In December 1974 Ed Roberts, the owner of MITS in New Mexico, which used to sell model rockets, launched an advertising campaign on hobbyist magazines for his kit the Altair 8800 that showed how to build a small computer at home. The Altair was just a kit, not a computer: the buyer had to use garage tools to assemble the kit and turn it into a computer; but it was telling that the "do-it-yourself" method had come down to the computer, that only a few years earlier was known as the "giant brain". This small brain, instead, was based on the 8080 microprocessor (introduced by Intel eight months earlier) and was sold only by mail order (for $395).

MITS sold 2,000 Altair 8800 systems in one year. It quickly created a small community of passionate hobbyists. Roberts had made it easy to customize and expand by adopting DEC's model of an open "bus". This allowed users to connect memory cards, TV sets, keyboards, printers and cassette tapes to the Altair. The machine was easy to set up and easy to customize, but difficult to program: the user needed to learn the machine code of the Intel processor and to flip switches in order to enter the program. Among its early users were two Harvard University students, Bill Gates and Monte Davidoff, who decided to write a BASIC interpreter for the Altair on the university's PDP-10, using as a template Bramhall's BASIC. Gates and his old friend Paul Allen, a college dropout working as a programmer at nearby Honeywell, started a company named Micro-soft, initially also based in New Mexico. Software was still mostly free in those days, but Micro-soft's business plan was to make money by selling software. Microsoft's BASIC interpreter was welcomed by the community and Micro-soft closed the year with revenues of $16,005.
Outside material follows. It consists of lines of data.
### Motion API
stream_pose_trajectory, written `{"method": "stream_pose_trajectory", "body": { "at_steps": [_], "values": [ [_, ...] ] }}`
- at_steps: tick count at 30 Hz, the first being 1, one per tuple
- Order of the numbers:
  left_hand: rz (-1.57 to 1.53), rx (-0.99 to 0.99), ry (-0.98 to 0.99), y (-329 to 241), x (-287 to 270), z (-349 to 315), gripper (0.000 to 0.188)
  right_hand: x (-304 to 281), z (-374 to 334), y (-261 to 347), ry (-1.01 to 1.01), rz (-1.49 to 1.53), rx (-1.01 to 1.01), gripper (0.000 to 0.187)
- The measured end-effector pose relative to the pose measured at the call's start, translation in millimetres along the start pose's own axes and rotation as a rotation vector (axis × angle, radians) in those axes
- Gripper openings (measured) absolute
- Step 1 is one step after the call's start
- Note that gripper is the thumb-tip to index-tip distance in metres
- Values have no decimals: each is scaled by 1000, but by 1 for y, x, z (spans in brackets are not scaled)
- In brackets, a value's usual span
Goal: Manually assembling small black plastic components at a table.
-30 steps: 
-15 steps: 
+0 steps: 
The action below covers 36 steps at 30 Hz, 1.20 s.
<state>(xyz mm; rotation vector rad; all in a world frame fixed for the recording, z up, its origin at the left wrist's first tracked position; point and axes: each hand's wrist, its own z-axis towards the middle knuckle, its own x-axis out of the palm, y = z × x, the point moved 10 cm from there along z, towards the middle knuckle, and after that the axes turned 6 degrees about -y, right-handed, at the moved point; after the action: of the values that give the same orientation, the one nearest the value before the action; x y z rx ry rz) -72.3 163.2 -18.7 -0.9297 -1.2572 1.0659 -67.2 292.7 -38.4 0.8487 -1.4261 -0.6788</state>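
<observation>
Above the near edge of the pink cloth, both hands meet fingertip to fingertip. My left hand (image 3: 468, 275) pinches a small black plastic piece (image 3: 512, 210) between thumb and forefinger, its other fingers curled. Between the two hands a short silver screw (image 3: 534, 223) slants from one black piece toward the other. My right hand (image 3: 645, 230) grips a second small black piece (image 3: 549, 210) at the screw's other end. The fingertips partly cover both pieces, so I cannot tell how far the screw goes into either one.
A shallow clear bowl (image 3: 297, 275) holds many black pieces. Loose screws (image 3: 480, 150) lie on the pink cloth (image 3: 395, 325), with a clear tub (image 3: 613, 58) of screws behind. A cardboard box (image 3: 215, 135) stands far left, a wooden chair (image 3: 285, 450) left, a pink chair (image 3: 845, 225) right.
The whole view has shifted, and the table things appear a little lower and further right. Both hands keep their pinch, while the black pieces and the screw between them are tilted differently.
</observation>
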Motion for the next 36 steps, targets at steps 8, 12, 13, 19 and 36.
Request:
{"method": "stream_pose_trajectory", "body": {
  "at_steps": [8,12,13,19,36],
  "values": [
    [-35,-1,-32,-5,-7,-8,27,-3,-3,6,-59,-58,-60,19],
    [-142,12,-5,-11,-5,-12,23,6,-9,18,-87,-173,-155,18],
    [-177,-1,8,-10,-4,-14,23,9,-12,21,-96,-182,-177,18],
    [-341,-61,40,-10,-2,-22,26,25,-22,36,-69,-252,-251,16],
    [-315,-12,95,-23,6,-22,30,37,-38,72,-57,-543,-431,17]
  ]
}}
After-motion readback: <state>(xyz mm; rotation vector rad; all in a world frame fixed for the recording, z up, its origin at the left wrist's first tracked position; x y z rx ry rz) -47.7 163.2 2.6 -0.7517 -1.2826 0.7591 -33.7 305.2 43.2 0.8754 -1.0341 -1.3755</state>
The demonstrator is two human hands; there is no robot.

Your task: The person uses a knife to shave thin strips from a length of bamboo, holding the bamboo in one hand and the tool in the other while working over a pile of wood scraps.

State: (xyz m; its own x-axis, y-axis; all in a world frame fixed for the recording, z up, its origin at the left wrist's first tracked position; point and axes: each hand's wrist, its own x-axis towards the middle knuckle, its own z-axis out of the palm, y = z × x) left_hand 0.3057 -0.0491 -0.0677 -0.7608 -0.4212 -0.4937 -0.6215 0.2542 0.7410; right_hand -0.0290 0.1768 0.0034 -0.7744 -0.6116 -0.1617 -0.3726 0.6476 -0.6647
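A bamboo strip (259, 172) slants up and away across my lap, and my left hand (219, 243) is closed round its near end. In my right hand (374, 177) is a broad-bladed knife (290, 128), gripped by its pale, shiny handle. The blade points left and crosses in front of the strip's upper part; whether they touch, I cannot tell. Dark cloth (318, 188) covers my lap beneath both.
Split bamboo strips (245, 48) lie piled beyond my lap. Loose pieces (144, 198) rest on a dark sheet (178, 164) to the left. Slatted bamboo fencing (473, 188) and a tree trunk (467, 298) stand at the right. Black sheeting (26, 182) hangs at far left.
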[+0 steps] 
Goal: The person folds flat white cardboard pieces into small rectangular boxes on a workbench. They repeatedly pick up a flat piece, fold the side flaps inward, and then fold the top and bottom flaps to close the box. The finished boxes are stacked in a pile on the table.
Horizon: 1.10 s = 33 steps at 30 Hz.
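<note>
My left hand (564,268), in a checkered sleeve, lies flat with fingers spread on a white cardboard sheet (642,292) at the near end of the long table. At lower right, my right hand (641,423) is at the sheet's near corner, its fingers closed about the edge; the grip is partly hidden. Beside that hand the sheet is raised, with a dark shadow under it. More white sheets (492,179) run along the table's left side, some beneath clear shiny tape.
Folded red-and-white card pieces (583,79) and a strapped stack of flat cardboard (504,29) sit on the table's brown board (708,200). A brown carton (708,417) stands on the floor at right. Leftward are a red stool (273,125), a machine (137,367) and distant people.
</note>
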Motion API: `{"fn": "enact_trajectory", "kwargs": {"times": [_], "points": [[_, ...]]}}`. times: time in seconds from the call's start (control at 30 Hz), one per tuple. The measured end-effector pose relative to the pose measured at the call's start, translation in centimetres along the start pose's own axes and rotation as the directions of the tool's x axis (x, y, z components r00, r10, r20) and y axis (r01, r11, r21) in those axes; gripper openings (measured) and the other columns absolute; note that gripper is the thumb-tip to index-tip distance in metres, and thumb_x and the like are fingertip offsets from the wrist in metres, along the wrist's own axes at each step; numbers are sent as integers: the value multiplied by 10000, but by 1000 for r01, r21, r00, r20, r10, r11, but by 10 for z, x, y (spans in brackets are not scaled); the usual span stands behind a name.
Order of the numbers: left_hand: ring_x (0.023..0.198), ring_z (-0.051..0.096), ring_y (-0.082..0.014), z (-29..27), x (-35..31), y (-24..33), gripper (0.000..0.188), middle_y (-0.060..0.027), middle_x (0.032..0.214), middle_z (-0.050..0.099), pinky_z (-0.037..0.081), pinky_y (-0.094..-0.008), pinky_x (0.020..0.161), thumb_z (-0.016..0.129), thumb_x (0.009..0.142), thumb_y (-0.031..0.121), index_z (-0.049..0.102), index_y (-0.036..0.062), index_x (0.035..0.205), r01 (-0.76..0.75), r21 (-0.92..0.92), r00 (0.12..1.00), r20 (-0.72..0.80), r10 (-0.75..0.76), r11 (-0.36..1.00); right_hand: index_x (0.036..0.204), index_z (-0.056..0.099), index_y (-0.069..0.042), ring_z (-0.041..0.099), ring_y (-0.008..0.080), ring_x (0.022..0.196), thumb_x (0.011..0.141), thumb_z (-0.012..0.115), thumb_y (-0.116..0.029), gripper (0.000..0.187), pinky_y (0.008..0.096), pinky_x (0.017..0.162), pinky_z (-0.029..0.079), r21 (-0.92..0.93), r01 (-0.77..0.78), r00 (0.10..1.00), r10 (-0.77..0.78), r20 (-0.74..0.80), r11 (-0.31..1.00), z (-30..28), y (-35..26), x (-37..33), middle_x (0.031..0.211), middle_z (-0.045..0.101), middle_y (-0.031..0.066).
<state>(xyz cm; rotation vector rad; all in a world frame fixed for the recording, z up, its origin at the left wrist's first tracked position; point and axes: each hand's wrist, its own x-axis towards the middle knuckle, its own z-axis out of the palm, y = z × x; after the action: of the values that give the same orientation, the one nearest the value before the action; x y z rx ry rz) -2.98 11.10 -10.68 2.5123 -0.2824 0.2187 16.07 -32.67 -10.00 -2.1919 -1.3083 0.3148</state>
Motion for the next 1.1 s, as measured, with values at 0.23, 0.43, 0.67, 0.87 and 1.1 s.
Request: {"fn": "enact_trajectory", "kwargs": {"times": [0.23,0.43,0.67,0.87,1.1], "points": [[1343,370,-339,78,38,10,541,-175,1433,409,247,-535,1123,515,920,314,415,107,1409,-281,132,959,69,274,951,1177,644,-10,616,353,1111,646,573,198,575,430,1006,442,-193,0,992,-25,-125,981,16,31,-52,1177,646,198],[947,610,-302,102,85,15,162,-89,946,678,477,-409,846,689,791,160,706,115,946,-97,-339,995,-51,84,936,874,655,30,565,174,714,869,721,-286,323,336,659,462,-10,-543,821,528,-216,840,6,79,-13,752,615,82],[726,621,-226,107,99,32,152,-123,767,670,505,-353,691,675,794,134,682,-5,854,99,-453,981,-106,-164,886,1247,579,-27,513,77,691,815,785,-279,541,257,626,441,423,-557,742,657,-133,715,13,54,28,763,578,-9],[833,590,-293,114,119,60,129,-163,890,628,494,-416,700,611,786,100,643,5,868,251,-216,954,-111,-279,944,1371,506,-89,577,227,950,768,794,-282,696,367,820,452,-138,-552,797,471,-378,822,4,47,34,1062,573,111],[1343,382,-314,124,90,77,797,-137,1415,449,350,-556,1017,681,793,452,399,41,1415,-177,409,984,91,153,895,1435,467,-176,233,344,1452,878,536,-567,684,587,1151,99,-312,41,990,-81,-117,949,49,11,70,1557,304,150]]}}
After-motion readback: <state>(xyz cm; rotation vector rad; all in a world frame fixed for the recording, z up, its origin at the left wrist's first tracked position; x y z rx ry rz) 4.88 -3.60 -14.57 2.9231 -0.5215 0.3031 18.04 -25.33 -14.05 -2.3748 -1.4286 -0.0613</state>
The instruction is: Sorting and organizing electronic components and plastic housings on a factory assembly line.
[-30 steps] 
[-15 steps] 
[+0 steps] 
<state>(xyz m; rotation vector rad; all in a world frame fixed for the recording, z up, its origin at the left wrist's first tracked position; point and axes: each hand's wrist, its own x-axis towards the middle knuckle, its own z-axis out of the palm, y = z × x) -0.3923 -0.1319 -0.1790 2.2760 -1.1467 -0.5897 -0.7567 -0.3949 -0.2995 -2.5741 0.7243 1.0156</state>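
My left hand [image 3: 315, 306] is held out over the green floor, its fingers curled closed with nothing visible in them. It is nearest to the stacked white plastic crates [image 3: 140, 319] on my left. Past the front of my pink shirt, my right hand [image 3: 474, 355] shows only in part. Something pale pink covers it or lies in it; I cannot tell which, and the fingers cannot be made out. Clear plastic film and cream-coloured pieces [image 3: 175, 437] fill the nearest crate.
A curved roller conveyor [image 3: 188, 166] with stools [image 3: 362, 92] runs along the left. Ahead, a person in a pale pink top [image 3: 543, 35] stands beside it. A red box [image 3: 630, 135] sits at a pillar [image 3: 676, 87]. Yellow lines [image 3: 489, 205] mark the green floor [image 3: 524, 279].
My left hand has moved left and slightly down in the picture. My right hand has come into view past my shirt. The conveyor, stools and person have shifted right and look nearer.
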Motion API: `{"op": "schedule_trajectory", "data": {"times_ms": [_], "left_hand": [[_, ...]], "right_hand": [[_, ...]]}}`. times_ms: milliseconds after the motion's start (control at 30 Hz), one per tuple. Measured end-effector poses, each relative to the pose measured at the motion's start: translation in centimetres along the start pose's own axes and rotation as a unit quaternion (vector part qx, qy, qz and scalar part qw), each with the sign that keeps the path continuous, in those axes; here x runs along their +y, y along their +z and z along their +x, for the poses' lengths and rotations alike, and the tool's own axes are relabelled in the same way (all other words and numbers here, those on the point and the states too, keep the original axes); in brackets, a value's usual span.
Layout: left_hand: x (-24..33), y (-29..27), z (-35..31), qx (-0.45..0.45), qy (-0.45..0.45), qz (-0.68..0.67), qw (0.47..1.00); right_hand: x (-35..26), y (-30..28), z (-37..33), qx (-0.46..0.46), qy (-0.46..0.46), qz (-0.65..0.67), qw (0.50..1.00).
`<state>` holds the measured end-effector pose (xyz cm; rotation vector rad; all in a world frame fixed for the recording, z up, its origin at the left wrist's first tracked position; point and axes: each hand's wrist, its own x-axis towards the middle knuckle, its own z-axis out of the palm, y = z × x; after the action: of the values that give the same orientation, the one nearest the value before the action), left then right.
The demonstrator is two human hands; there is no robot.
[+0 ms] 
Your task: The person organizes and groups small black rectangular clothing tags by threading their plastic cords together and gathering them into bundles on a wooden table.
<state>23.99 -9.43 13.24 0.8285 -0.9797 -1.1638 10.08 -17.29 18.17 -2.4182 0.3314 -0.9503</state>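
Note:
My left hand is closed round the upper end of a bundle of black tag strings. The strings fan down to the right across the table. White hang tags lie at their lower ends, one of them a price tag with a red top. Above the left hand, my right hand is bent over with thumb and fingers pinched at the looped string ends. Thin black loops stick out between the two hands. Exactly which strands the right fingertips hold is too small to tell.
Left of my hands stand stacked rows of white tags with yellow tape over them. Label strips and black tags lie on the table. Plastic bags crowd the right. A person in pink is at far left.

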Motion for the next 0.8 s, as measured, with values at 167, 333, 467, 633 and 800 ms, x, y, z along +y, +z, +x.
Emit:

The Altair was soon followed by many imitators, such as the IMSAI 8080 (December 1975). Information Management Science Associates (IMSAI), a consulting firm founded by William Millard in 1972 in the East Bay, had actually built a special-purpose machine for the navy by coupling together several 8080s. This Hypercube II cost a fraction of an an IBM 370 mainframe and delivered almost the same power.

Microsoft BASIC was not the first high-level programming language for Intel microprocessors. In 1973 Gary Kildall, who was an instructor at the Naval Postgraduate School in Monterey, took IBM's PL/I and turned it into a simpler language, PL/M (Programming Language /Microprocessor). Intel accepted to market it as an add-on and "burned" it into the Read Only Memory (ROM). In 1975 Kildall released CP/M (Control Program/Microcomputer), an operating system to read and write files to and from a floppy drive on 8080-based machines. Kildall's CP/M was largely based on concepts of the PDP-10 operating system (VMS). MITS offered its own operating system, but IMSAI bought Kindall's CP/M. Kildall rewrote CP/M to make it hardware-independent, so he could sell it to any manufacturer in need of a disk operating system for a microprocessor. To achieve this feat, Kildall isolated the interaction with the hardware in a module called BIOS (Basic Input/Output System). In 1974 Kildall started selling his CP/M as Digital Research (DRI), again using the hobbyist magazines. Any machine equipped with CP/M transformed from a hobbyist passtime into a a general-purpose computer. The CP/M made the microprocessor (a chip invented for process control) into a competitor of minicomputers and even mainframes: the "giant brain" was becoming a home appliance.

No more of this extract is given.